## Work item
Please output, without any change, the lines of the material below from the very first through the one with "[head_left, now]".

- - - -

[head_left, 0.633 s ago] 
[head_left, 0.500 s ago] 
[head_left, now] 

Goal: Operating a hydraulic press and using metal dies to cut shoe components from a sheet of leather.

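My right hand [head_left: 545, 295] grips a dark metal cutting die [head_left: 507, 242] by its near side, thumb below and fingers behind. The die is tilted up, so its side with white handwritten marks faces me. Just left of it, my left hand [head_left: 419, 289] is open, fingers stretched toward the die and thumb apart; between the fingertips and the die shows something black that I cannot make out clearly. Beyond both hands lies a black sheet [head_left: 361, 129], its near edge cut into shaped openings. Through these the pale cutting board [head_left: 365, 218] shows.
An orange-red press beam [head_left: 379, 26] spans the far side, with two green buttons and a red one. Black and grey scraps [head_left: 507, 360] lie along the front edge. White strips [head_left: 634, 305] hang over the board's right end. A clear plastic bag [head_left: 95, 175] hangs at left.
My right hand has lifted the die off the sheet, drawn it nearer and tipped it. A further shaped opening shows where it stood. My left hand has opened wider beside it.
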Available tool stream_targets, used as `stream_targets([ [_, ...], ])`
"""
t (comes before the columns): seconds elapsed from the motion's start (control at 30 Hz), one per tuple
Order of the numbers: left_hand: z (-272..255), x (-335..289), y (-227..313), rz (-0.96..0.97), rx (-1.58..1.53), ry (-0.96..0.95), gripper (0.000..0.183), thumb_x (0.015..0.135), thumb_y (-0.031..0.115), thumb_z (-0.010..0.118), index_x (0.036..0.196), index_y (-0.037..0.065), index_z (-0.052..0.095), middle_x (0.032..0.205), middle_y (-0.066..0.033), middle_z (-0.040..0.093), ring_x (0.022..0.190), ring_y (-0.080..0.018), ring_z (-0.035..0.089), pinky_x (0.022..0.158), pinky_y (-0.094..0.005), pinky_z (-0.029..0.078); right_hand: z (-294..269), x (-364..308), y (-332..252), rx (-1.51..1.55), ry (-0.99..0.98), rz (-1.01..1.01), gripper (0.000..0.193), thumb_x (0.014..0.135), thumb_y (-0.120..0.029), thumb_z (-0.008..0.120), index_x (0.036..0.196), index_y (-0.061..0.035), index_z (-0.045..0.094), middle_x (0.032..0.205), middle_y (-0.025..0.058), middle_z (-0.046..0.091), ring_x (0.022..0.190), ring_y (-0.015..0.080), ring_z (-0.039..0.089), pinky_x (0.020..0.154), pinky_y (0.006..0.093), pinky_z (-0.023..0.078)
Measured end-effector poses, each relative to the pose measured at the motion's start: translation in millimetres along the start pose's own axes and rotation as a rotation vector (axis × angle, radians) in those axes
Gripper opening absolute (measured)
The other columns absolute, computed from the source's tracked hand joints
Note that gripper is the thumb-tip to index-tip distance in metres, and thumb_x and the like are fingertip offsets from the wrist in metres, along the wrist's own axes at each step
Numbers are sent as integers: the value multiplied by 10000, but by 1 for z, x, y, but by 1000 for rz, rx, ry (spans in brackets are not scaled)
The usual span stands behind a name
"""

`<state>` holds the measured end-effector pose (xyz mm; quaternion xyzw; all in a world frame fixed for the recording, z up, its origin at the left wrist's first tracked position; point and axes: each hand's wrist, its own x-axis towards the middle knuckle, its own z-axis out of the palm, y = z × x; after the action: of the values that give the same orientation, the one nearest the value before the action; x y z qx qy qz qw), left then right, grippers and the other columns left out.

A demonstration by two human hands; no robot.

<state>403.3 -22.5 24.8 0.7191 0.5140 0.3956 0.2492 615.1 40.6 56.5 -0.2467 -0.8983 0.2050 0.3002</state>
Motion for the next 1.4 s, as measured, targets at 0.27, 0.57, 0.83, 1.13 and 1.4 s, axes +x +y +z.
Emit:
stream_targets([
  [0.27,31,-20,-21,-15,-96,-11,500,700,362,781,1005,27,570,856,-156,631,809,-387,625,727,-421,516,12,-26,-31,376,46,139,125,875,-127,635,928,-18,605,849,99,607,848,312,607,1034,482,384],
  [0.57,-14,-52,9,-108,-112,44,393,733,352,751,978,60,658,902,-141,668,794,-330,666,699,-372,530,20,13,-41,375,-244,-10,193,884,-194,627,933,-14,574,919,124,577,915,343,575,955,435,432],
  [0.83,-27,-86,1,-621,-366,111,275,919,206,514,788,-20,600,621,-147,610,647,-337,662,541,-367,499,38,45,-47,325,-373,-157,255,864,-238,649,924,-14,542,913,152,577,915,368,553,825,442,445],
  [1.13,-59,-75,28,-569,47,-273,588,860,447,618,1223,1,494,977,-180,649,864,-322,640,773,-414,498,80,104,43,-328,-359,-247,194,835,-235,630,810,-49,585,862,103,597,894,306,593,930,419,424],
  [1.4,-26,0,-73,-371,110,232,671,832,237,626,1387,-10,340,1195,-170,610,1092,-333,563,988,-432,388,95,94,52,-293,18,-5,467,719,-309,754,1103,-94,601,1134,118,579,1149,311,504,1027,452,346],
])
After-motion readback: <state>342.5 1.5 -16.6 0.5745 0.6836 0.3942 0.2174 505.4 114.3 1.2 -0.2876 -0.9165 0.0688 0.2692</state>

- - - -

## Result of the exercise
[head_left, 0.633 s ago] 
[head_left, 0.500 s ago] 
[head_left, now] 

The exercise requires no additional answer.